Magnetic resonance imaging (MRI) was used to quantitatively measure muscle in the pelvic floor of 17 women at 12 weeks compared to their baseline. The results showed a statistically significant increase in several important measurements and support the mechanism of action of enobosarm on the pelvic floor.

At week 12, mean levator ani muscle thickness increased 1.15 mm (p=0.006) from a baseline measurement of 4.79 mm;
At week 12, mean inner urethral muscle diameter increased 0.7 mm (p=0.002) from a baseline measurement of 10.7 mm; and
At week 12, mean outer urethral muscle diameter increased 0.7 mm (p=0.0003) from a baseline measurement of 15.4 mm.
There were no serious adverse events reported during the trial and reported adverse events were minimal and included headaches, nausea, fatigue, hot flashes, insomnia, muscle weakness and acne. Mild transient elevations in liver enzymes that were within normal limits were observed, except for one patient with levels greater than 1.5 times the upper limit of normal which returned to normal following her 12-week treatment period. Reductions in total cholesterol, LDL-C, HDL-C and triglycerides were also observed.

SUI Phase 2 Placebo-Controlled ASTRID Clinical Trial:

Based on the positive results from the Phase 2 POC trial, the Company initiated a randomized, double-blinded, placebo-controlled, Phase 2 trial to assess the efficacy and safety of enobosarm administered orally in approximately 400 post-menopausal women with SUI compared to placebo. More information about the ASTRID (Assessing Enobosarm for Stress Urinary Incontinence Disorder) trial, which is ongoing, can be found here. Top-line results from the Phase 2 placebo-controlled clinical trial are expected in the second half of 2018.

Prostate Cancer:

The Company has a Selective Androgen Receptor Degrader (SARD) preclinical program to evaluate its novel SARD technology in castration-resistant prostate cancer (CRPC). The Company has ongoing mechanistic preclinical studies designed to select the most appropriate compound to potentially advance into a first-in-human clinical trial.

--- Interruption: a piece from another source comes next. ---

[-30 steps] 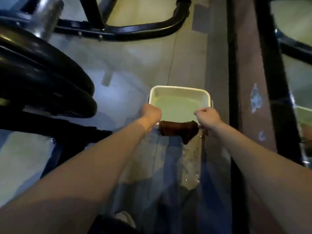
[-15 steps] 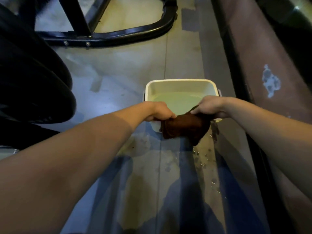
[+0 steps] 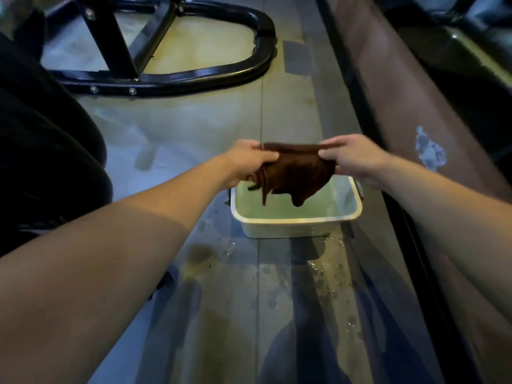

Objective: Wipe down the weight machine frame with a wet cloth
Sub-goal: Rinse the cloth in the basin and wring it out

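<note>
Over the basin, left hand [image 3: 250, 159] and right hand [image 3: 352, 157] each pinch a top corner of the wet cloth [image 3: 296, 173], fingers curled on the fabric, stretching it flat between them. Cloth hangs open, lower tips dangling just above the water, not clearly touching it. Likely held here so drips fall back into the basin [image 3: 293, 225] before wiping; spreading it probably readies a fold. Basin is white, rectangular, holds greenish water, sits on the floor [image 3: 194, 128] near its right-side edge. Wet splashes [image 3: 324, 275] dot the floor on the near side of the basin. Black weight machine frame [image 3: 194, 76], a curved tube base with bolts, lies toward the far-left corner, well apart from the cloth, untouched. Dark bulky shape [image 3: 50, 151] at left, unclear. Brown beam [image 3: 410, 112] runs along the right edge. Nothing blocks the path to the frame.
</note>
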Available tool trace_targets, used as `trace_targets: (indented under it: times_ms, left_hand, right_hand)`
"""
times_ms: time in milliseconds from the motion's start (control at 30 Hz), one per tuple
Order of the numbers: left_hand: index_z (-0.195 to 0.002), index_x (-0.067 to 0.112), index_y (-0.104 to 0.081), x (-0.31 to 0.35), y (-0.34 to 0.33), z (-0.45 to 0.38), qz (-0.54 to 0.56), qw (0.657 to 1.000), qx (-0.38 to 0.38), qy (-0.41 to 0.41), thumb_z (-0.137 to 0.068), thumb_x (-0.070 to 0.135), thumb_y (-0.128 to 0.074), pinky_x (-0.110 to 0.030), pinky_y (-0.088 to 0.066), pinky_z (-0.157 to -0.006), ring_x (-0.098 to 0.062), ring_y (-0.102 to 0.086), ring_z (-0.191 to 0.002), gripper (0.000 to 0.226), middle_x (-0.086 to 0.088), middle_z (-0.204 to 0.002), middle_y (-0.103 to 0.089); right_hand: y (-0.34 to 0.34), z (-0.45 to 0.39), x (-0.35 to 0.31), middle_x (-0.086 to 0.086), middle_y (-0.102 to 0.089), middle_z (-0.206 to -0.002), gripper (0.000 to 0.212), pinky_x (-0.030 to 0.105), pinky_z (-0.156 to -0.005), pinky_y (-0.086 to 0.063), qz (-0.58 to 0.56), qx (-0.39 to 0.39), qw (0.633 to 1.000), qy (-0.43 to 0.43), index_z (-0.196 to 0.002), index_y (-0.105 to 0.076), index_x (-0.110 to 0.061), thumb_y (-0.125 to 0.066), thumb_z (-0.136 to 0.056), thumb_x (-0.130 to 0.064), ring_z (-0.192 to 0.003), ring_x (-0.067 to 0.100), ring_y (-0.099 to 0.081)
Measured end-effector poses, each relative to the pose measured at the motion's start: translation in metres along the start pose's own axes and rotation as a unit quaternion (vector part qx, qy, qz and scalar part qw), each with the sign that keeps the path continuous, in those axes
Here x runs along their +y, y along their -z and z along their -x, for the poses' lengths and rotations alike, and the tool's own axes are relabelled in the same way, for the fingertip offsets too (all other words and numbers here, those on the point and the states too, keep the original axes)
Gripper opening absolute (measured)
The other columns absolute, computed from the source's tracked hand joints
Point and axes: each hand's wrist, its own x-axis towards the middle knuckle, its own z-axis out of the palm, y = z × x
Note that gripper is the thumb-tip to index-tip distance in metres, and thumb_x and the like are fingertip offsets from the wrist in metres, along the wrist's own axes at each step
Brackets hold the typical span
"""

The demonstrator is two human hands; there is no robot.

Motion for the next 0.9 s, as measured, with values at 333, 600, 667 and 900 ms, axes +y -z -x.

Fourth Quarter and Year-End 2017 Financial Results

As of December 31, 2017, cash and short-term investments were $43.9 million compared to $21.9 million at December 31, 2016.
Research and development expenses for the quarter ended December 31, 2017 were $6.9 million compared to $4.6 million for the same period of 2016. Research and development expenses for the year ended December 31, 2017 were $21.5 million compared to $17.2 million for the year ended December 31, 2016.
General and administrative expenses for the quarter ended December 31, 2017 were $2.5 million compared to $2.3 million for the same period of 2016. General and administrative expenses for the year ended December 31, 2017 were $9.2 million compared to $8.7 million for the year ended December 31, 2016.
The net loss for the quarter ended December 31, 2017 was $9.3 million compared to a net loss of $6.9 million for the same period in 2016.
The net loss for the year ended December 31, 2017 was $30.4 million compared to a net loss of $17.7 million for the year ended December 31, 2016. The net loss for the year ended December 31, 2016 included a non-cash gain of $8.2 million related to the change in the fair value of the Company’s warrant liability. During the first quarter of 2016, the Company modified its outstanding warrants with no further adjustment to the fair value of these warrants being required.
GTx had approximately 21.5 million shares of common stock outstanding as of December 31, 2017. Additionally, there are warrants outstanding to purchase approximately 6.4 million shares of GTx common stock at an exercise price of $8.50 per share and approximately 3.3 million shares of GTx common stock at an exercise price of $9.02.